In data 14 febbraio u.s. ho inviato una lettera tramite PEC al Sindaco e all’Assessore alla Cultura, lamentando il mancato invito alla Lega Nazionale di Trieste, di cui sono delegato in Belluno, per la cerimonia del 10 febbraio u.s. che, in occasione del ventennale del Giorno del Ricordo, si è svolta nei pressi del monumento ai Martiri delle Foibe a Belluno in onore e memoria di quanti, italiani e non, sono stati assassinati dai partigiani titini durante l’ultima guerra mondiale e negli anni immediatamente seguenti.
Ebbene, come ricordavo dianzi, a tale commemorazione non è stata invitata ufficialmente dall’ Amministrazione comunale la Lega Nazionale di Trieste, come è invece accaduto in altri comuni della provincia: tale ‘dimenticanza’ ha provocato in chi scrive, nella sua qualità di delegato provinciale per Belluno del sodalizio triestino, stupore e indignazione insieme, in quanto la Lega Nazionale è attore fondamentali nelle celebrazioni e negli eventi di ogni tipo che vengono organizzati in tutta Italia per il Giorno del Ricordo. Basti pensare, fra le altre cose, che il sodalizio triestino gestisce la Foiba di Basovizza, monumento simbolo della tragedia delle Foibe e dell’Esodo, per conto dello Stato.

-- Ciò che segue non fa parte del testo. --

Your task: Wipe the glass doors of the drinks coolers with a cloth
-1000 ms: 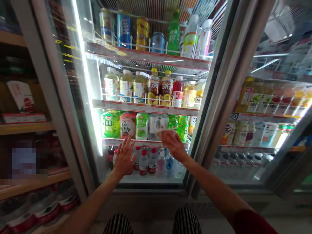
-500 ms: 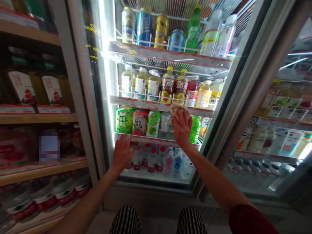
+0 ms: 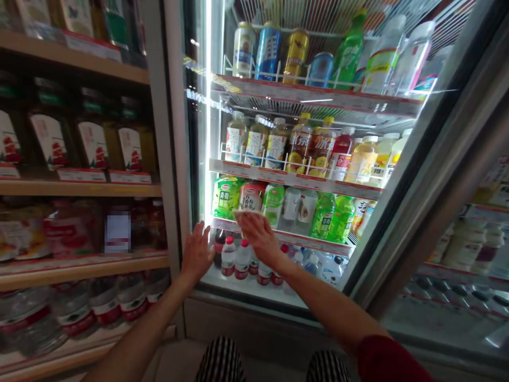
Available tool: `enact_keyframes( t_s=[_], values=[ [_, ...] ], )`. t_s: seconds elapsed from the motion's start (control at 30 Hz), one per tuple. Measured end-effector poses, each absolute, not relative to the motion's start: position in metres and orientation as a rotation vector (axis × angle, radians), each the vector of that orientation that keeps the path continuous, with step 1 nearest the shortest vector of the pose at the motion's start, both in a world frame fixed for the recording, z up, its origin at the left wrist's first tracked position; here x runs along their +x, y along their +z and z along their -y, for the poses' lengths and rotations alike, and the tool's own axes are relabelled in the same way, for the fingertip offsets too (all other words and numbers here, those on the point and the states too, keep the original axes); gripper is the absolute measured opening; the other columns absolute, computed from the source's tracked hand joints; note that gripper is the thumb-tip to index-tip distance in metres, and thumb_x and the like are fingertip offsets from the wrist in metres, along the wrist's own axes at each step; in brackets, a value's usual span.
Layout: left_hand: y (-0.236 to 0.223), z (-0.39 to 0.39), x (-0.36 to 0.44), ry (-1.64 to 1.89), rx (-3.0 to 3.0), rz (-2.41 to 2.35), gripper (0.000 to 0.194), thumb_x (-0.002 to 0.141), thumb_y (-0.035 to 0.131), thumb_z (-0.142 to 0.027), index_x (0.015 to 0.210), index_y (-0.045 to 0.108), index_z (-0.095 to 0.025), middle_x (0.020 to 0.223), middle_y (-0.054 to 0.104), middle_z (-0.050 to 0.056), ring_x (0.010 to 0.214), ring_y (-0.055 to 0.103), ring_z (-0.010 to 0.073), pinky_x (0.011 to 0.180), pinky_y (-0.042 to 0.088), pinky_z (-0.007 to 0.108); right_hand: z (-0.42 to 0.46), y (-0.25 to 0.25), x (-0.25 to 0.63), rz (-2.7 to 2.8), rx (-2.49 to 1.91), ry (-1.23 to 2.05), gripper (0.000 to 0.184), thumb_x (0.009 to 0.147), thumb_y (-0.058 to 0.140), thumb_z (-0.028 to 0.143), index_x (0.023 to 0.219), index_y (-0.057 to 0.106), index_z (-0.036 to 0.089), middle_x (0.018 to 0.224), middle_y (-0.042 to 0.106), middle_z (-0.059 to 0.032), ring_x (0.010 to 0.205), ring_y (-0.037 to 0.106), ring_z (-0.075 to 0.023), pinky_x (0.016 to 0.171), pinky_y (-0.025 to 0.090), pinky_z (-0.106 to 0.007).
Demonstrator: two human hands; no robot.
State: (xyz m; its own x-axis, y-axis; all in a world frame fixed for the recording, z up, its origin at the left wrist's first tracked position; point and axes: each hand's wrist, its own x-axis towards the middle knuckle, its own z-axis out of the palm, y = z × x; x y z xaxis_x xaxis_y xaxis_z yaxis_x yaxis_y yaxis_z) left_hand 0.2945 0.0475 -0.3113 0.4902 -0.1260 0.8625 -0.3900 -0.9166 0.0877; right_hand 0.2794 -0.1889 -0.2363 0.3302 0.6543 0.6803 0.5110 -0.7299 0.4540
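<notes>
A pale cloth [image 3: 240,214] is pressed flat to the glass door [image 3: 254,294] of a lit drinks cooler, under my right hand [image 3: 260,239]. Only its edge shows past my fingertips, in front of the lower drink shelf. My left hand [image 3: 197,253] rests with spread fingers at the door's left side, low down, holding nothing. Behind the glass, green tea bottles [image 3: 226,197] and a red-labelled bottle [image 3: 251,195] stand near my right fingers. Small red-capped bottles [image 3: 228,257] sit on the cooler's bottom between my hands.
Wooden shelves [image 3: 79,188] with bottles and price strips stand at the left. A metal door frame [image 3: 433,207] runs slanting on the right, with another cooler section beyond. Cans [image 3: 270,50] and bottles fill the upper racks. My knees [image 3: 221,361] show below.
My right hand has swept left and down across the glass with the cloth. My left hand stays at the door's left side. The view has shifted left.
</notes>
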Motion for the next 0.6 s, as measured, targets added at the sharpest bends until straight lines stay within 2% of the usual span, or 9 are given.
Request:
enact_keyframes(
  t_s=[0.07, 0.13, 0.27, 0.33, 0.4, 0.5, 0.6],
  values=[
    [-0.318, -0.061, 0.292, 1.392, 2.478, 0.394, 0.061, 0.082, 0.045, -0.023, 0.138, 0.023, -0.016, 0.143, 0.028, 0.019, 0.133, 0.026, 0.0315, 0.103, 0.03, 0.052, 0.17, -0.262, 0.281, -1.282, 2.334, 1.139, 0.051, 0.086, 0.041, 0.015, 0.136, 0.035, 0.015, 0.144, 0.034, -0.005, 0.137, 0.02, -0.0199, 0.114, 0.019, -0.043],
    [-0.325, -0.075, 0.288, 1.397, 2.483, 0.369, 0.063, 0.081, 0.045, -0.022, 0.139, 0.021, -0.017, 0.144, 0.027, 0.018, 0.133, 0.027, 0.0317, 0.102, 0.032, 0.052, 0.146, -0.266, 0.288, -1.335, 2.312, 1.08, 0.051, 0.086, 0.04, 0.015, 0.137, 0.033, 0.013, 0.145, 0.032, -0.0049, 0.137, 0.019, -0.0196, 0.114, 0.019, -0.042],
    [-0.332, -0.097, 0.283, 1.393, 2.498, 0.304, 0.066, 0.081, 0.045, -0.021, 0.14, 0.018, -0.017, 0.145, 0.025, 0.018, 0.132, 0.027, 0.0321, 0.102, 0.032, 0.053, 0.087, -0.216, 0.321, -1.164, 2.44, 1.342, 0.05, 0.089, 0.038, 0.017, 0.138, 0.03, 0.019, 0.149, 0.023, -0.0027, 0.139, 0.008, -0.0234, 0.114, 0.012, -0.052],
    [-0.333, -0.107, 0.281, 1.376, 2.516, 0.251, 0.065, 0.081, 0.044, -0.022, 0.14, 0.019, -0.016, 0.145, 0.025, 0.018, 0.133, 0.026, 0.0321, 0.102, 0.031, 0.053, 0.063, -0.209, 0.332, -1.182, 2.442, 1.402, 0.047, 0.09, 0.037, 0.018, 0.137, 0.032, 0.017, 0.149, 0.021, -0.0048, 0.139, 0.007, -0.0266, 0.112, 0.012, -0.056],
    [-0.334, -0.116, 0.281, 1.352, 2.546, 0.208, 0.062, 0.081, 0.044, -0.022, 0.138, 0.022, -0.014, 0.144, 0.026, 0.018, 0.133, 0.025, 0.032, 0.103, 0.03, 0.053, 0.049, -0.234, 0.333, -1.326, 2.371, 1.348, 0.045, 0.089, 0.039, 0.017, 0.133, 0.037, 0.015, 0.147, 0.027, -0.0062, 0.138, 0.014, -0.0268, 0.112, 0.018, -0.053],
    [-0.337, -0.127, 0.28, 1.317, 2.588, 0.173, 0.058, 0.082, 0.043, -0.024, 0.136, 0.027, -0.011, 0.143, 0.028, 0.019, 0.133, 0.025, 0.0314, 0.104, 0.029, 0.052, 0.045, -0.297, 0.325, -1.54, 2.242, 1.217, 0.038, 0.085, 0.045, 0.015, 0.123, 0.049, 0.012, 0.135, 0.047, -0.0062, 0.13, 0.034, -0.0199, 0.11, 0.03, -0.039],
    [-0.338, -0.13, 0.28, 1.302, 2.597, 0.174, 0.058, 0.082, 0.043, -0.025, 0.136, 0.027, -0.011, 0.144, 0.027, 0.019, 0.134, 0.024, 0.0306, 0.105, 0.029, 0.051, 0.049, -0.321, 0.321, -1.592, 2.223, 1.173, 0.038, 0.084, 0.046, 0.014, 0.121, 0.051, 0.01, 0.126, 0.055, -0.0076, 0.123, 0.042, -0.0166, 0.109, 0.033, -0.033]
  ],
)
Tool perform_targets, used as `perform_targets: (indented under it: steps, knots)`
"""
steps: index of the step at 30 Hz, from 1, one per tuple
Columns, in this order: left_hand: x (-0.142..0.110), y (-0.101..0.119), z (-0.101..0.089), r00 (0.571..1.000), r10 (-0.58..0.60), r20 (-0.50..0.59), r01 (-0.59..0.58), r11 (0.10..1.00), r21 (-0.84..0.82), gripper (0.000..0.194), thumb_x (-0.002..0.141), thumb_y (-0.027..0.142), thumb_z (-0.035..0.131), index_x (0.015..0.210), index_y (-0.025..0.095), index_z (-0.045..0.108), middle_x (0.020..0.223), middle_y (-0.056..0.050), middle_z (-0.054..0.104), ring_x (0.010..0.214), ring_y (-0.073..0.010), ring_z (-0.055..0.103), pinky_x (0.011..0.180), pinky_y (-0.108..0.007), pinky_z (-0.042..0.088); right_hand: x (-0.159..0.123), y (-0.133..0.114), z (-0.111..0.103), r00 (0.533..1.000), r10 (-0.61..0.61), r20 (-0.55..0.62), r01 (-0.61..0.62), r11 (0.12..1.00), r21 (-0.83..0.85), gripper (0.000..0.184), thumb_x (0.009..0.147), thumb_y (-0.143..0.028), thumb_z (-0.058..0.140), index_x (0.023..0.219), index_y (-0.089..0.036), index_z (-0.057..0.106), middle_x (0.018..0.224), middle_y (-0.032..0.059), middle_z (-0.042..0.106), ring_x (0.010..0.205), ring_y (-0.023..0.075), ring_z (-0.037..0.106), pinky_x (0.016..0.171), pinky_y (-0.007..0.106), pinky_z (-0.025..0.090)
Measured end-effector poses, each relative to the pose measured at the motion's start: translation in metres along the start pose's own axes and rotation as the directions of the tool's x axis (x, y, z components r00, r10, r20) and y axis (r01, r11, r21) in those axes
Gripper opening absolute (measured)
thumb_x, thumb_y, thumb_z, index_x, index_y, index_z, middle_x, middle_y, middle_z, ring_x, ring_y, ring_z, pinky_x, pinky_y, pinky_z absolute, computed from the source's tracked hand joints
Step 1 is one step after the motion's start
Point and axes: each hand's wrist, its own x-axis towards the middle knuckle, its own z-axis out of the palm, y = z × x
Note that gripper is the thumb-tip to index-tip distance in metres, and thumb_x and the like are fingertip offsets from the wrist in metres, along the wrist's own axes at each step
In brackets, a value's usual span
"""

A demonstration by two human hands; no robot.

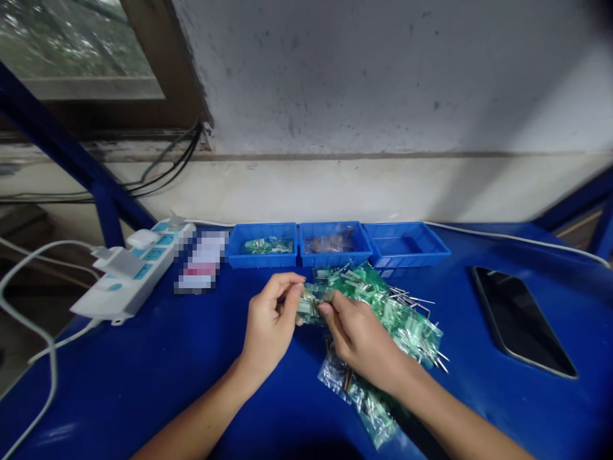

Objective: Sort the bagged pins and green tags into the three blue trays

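Observation:
Between my two hands is a small clear plastic bag (pixel 309 305) with pale green and metal pieces inside. My left hand (pixel 274 313) pinches its left end between thumb and fingers. At the other end, the thumb and forefinger of my right hand (pixel 357 332) are closed on the same bag. A heap of similar clear bags (pixel 383 303) lies behind and beneath my right hand, holding green pieces and metal pins. More bags (pixel 376 409) spread toward the front, partly hidden by my right forearm. Several loose metal pins (pixel 409 298) stick out of the heap.
Three blue trays stand along the wall: a left tray (pixel 263 260) with green and metal pieces, a middle tray (pixel 335 259) with brownish pieces, a right tray (pixel 407 260). A phone (pixel 524 322) lies right; a white power strip (pixel 108 297) with cables and a blurred card (pixel 201 263) lie left.

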Motion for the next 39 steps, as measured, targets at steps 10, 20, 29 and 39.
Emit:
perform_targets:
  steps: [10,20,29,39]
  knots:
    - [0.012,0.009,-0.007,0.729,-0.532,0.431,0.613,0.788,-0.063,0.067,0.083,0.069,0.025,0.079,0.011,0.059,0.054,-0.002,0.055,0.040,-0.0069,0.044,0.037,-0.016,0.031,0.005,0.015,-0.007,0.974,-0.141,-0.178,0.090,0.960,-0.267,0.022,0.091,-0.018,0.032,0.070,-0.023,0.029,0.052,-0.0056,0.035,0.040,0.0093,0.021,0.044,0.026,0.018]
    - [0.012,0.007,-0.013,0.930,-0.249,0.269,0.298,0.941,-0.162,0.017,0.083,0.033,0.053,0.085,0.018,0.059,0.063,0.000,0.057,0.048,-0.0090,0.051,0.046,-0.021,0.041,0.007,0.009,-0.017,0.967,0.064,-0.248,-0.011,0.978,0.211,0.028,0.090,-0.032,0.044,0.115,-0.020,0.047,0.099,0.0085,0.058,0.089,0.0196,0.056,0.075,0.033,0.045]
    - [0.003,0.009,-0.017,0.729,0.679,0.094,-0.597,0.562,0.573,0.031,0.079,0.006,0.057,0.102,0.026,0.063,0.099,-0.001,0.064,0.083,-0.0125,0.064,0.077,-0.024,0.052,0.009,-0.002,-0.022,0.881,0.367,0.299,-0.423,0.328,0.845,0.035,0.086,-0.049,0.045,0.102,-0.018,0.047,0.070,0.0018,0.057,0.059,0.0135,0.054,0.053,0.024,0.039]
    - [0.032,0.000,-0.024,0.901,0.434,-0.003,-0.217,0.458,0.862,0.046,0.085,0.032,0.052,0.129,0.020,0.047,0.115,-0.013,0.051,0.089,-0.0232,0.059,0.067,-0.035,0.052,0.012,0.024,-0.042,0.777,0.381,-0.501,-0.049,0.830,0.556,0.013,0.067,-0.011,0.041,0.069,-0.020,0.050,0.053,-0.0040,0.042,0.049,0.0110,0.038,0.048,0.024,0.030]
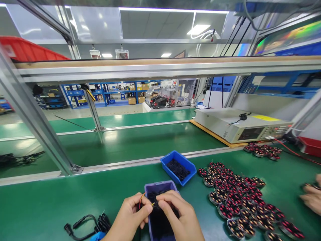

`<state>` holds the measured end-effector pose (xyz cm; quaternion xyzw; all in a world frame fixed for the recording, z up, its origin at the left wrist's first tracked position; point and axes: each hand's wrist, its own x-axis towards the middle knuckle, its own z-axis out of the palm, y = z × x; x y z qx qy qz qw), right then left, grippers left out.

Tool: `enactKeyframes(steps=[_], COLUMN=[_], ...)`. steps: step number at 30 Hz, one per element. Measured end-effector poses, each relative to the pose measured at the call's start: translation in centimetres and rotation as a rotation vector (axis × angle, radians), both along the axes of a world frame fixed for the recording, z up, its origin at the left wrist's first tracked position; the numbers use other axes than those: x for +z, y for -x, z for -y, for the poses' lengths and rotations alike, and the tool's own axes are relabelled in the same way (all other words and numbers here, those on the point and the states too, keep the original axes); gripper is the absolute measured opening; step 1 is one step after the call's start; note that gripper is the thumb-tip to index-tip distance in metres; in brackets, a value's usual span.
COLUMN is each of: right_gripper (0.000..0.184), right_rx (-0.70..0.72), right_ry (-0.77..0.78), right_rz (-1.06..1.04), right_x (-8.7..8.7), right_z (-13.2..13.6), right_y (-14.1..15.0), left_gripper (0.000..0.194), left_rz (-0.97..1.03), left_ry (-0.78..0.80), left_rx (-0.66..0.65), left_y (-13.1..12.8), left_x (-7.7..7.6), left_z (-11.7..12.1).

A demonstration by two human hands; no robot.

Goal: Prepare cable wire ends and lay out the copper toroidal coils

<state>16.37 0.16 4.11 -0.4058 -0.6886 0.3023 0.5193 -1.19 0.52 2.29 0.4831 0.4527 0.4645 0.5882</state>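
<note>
Left hand [134,214] and right hand [179,212], fingers pinched nearly closed, hold thin red-and-yellow wires [141,199] above the purple bin [160,185] at 6 o'clock on the green table [120,187], blue bin [178,167] just beyond at 12 o'clock, wound coils [235,197] at 3 o'clock.

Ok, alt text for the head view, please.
Left hand and right hand hold thin wires over a purple bin on a green bench; a blue bin sits behind; coils lie right, a black cable left, another person's hand far right.
</note>
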Motion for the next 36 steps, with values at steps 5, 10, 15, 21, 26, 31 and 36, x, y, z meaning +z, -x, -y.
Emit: enactKeyframes(steps=[5, 10, 15, 21, 26, 31, 36], right_gripper=[0.025, 0.022, 0.020, 0.034, 0.023, 0.027, 0.025], right_rx=[-0.029, -0.026, 0.000, 0.085, -0.035, 0.010, 0.015], right_ry=[-0.035, -0.089, -0.177, -0.388, -0.133, 0.082, 0.118], right_rz=[0.036, 0.102, 0.204, 0.348, 0.078, -0.057, -0.050], right_x=[0.7, 0.3, -0.3, 0.0, 0.8, 0.7, 0.2], right_z=[0.1, 0.0, -0.2, -0.6, -0.4, -0.2, 0.0], right_y=[0.0, -0.1, -0.3, -1.0, -0.8, -0.5, -0.4], left_gripper=[0.049, 0.046, 0.044, 0.044, 0.043, 0.044, 0.040], left_rz=[0.001, 0.002, -0.004, 0.025, 0.008, -0.019, -0.020], left_ry=[-0.002, -0.018, -0.021, -0.016, 0.009, 0.014, 0.010], left_rx=[-0.008, -0.006, -0.004, -0.014, -0.024, -0.065, -0.065], left_y=[-0.2, -0.1, -0.1, -0.1, -0.2, -0.2, -0.3], left_x=[0.2, 0.0, 0.1, 0.3, 0.9, 1.5, 1.4], left_z=[0.1, 0.3, 0.4, 0.3, 0.5, 0.7, 0.7])
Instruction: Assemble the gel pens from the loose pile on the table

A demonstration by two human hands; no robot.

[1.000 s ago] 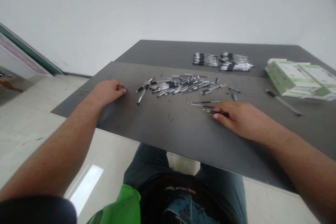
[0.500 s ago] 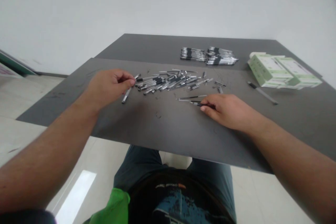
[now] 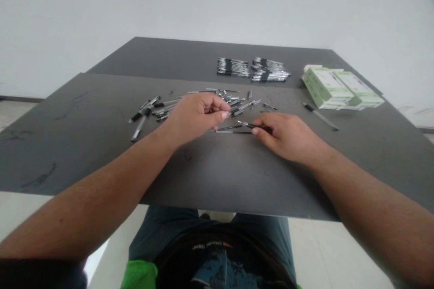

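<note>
My right hand [image 3: 283, 137] is closed around an uncapped pen [image 3: 249, 124] with a black grip, its metal tip pointing left. Just left of it, two thin pen refills [image 3: 225, 132] lie on the table. Over the right part of a loose pile of pens [image 3: 166, 109], my left hand [image 3: 200, 115] has thumb and fingers pinched together. Whether anything small is between those fingertips cannot be made out. Part of the pile is hidden behind this hand. Left of the pile lie two capped-looking pens [image 3: 139, 127] with dark grips, one partly across the other.
Two stacks of neatly lined pens [image 3: 233, 67] sit toward the back of the grey table [image 3: 101, 153]. Green and white boxes [image 3: 327, 90] stand at the right. A single pen [image 3: 320, 116] lies in front of them. Small clear caps are scattered near the pile.
My left hand has left the pen at the far left and moved right, over the pile and close to my right hand. My right hand still holds its pen. The view has shifted somewhat.
</note>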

La summenzionata PEC, a un mese circa dal suo invio, non ha avuto a tutt’oggi alcun riscontro da parte dei destinatari, così come non ha avuto nessun esito la richiesta di un incontro con il Sindaco e l’Assessore, mai accordata, nonostante una telefonata di sollecito.
Ritengo pertanto doveroso con questa mia informare la cittadinanza dell’accaduto tramite la stampa, da sempre baluardo di libertà in una società democratica e partecipata.